Carmela takes out her iPhone, presses the Notes app and waits for La Flor.

“LC. LC.”

“Yes, beautiful, tough, and edgy mentor,” said Little Carmen.

“Nothing. I wanted to make sure you’re paying attention to cater to my every whim.”

“Like cheese on sauce, red on tomatoes, green on oregano, pepperoni on Camen’s Pizzeria Saturday night special for five ninety-one and free delivery.”

“Tomorrow we’ll kick it up a notch.”

“I can’t wait.”

 

Don’t Confuse the Confused

“We done here?  I need a vacation, I’m burned out,” said La Flor.

“Use takes all the times use needs to refurnish your membranes. Use were awesome beautiful, tough, and edgy whatever. After the first ad ran I couldn’t make pizza fast enough. It’s a good ting Tony Caruso owes me a fav an he shut down his pizzeria for the night to help me out,” said Big Carmen. He added, “I gots one fav to ask? Well, come to tink of it, that is unless a third percolates in my memory.”

I’m sure Little Carmen was home schooled seeing how he speaks perfect Big Carmen English.

“I’ll do it if it’s not too much trouble. It’s hard being a working girl. Now I understand how the big time models who are not as beautiful as me, or as nice as me, or as intelligent as me look like they need a Frappuccino,” said La Flor.

“Dis is my foist fav.”

“Yes, what’s the second fav?” asked La Flor.fav?”

“What’d she say?” asked Big Carmen to no one and everyone.

“Yes,” said Little Carmen.

“I’m talking about the second part, not the first part. Don’t go confusing the confused,” said Big Carmen.

TT waved his arm, “What’s use want pinky pole?”

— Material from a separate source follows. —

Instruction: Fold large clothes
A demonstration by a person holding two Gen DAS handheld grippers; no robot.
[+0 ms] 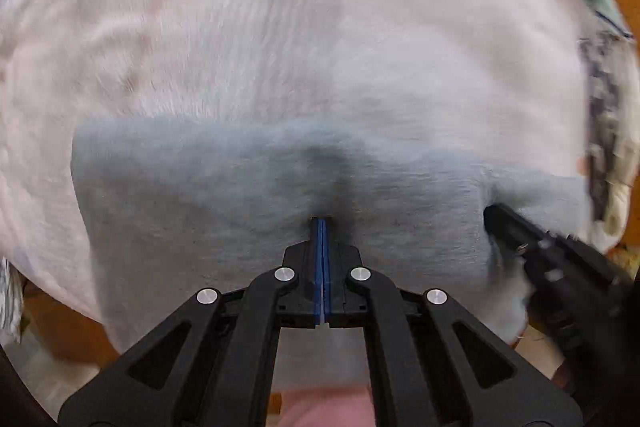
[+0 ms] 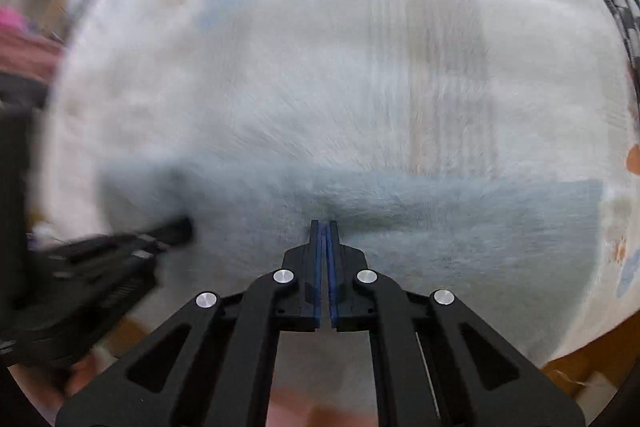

TT’s brain was working overtime trying to process pinky pole. TT knew he wasn’t Polish so Big Carmen couldn’t have meant Pol. What other kinds of pol could there be, maybe a politician? Yet, he wasn’t a politician. He looked around the room for something pink, something pol. He came up empty.

“What chu looking for? No body gonna come and pulls your skinny butt out of the pizza oven,” said Big Carmen.

“The beautiful, tough, edgy and burned out super model said yes,” said Little Carmen.

“Use is repeating the repeated, LL. Use don’t has the second part, which is more important than the first part. Now, I’m gonna ask my second fav,” said Big Carmen.

“I want’s use to meets my godchild by my friend Mario who owes me many favs and he just added a big one because he hasn’t done a fav for me,” said Big Carmen.

“Why do I get all the hard stuff?” bemoaned La Flor.

“This leads me to the turd fav,” said Big Carmen (yes, he said turd).

“What is the turd fav? You know you owe me big time for doing turd favs for you?”

La Flor is the master of the suck up as well as the master of many other wonderful gifts as as well.

“I know I owes use, beautiful, tough, edgy and I owes use a big fav,” said Big Carmen.

“As long as we got it straight, you handsome beyond all measures father of LC,” said La Flor.

“Big Bro, she’s got a way with the words. They spell binds me,” said Lil Carlo.

“Use is righteous, Lil Carlo. La Flor’s I wants use to mentor my godchild, Carmela. She’s waiting in the tomato sauce pantry. Use can tell she was named after some big shot.”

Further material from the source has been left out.